Could you write out the opening lines of the data, word for word, stopping after the line that contains "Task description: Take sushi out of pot"?

▸ Data
= Beginning of Section =

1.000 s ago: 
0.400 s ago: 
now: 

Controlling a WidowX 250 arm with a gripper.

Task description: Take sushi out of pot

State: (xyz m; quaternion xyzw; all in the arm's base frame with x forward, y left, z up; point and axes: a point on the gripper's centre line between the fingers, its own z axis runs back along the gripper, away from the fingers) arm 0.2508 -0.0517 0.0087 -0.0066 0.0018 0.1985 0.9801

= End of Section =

▸ Exercise response
1.000 s ago: 
0.400 s ago: 
now: 

Controlling a WidowX 250 arm with a gripper.

Task description: Take sushi out of pot

The exercise requires nothing more than what has been given.